■ Task brief:
If a line of the data below holds the word "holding", list it.

(Data for this exercise)

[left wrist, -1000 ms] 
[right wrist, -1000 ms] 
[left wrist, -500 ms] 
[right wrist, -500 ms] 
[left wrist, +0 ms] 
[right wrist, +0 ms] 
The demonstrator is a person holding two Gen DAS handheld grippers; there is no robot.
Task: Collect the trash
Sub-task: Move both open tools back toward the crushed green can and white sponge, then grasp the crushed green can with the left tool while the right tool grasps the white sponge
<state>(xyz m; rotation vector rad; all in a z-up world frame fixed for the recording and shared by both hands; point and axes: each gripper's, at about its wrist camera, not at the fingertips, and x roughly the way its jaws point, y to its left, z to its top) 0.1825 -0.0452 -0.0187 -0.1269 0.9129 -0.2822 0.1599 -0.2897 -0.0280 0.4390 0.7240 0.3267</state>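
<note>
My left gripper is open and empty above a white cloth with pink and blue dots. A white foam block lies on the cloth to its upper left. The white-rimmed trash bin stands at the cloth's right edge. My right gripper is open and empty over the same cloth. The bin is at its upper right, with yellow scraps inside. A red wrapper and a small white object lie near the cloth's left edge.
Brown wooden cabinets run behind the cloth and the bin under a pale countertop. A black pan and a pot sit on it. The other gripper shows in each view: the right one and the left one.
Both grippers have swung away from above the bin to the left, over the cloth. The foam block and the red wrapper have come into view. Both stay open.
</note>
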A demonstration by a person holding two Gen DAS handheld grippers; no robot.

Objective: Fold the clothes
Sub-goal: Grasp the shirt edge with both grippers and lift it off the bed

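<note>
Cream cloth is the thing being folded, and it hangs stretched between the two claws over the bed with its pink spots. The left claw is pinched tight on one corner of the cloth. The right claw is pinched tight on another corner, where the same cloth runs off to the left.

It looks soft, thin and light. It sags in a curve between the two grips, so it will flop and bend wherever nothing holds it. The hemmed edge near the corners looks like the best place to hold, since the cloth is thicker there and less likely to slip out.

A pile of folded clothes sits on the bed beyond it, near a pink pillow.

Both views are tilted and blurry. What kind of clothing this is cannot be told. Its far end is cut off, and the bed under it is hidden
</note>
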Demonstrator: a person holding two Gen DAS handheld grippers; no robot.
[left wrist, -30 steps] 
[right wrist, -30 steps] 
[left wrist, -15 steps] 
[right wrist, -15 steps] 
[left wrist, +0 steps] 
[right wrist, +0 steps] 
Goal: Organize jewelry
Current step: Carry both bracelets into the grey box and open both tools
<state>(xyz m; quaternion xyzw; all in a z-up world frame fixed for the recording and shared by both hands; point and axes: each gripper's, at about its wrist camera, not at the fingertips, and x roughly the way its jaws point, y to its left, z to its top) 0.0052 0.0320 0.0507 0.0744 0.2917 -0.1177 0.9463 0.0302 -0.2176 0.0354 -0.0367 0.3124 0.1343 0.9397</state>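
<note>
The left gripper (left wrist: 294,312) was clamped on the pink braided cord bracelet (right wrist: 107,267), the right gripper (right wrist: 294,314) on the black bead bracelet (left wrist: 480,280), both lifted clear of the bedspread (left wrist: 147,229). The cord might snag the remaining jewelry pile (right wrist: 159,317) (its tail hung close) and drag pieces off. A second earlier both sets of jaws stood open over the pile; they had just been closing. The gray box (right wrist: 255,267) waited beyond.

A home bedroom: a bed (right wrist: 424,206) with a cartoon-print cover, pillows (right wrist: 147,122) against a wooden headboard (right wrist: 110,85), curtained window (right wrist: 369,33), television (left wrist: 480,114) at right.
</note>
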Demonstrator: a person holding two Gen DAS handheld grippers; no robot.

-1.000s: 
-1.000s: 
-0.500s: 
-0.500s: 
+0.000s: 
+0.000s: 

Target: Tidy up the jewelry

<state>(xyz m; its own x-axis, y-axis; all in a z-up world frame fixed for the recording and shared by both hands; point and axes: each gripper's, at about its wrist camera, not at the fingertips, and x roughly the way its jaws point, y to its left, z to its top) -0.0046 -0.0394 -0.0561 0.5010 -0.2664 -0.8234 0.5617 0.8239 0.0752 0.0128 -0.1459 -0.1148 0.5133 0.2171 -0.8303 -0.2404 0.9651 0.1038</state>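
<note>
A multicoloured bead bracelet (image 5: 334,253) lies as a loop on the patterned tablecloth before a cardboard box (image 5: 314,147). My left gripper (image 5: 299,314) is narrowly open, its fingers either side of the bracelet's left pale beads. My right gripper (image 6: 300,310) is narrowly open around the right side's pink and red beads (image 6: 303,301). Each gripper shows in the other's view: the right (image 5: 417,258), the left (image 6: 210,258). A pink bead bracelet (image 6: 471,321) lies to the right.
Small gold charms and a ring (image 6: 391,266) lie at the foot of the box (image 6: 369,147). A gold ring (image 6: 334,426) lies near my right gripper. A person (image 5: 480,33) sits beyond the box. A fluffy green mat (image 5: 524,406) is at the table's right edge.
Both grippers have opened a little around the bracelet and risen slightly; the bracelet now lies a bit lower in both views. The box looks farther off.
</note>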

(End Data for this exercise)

■ Solved problem:
The demonstrator is a person holding two Gen DAS handheld grippers; there is no robot.
A demonstration by a person holding two Gen DAS handheld grippers; no robot.
Demonstrator: a person holding two Gen DAS handheld grippers; no robot.
Demonstrator: a person holding two Gen DAS handheld grippers; no robot.

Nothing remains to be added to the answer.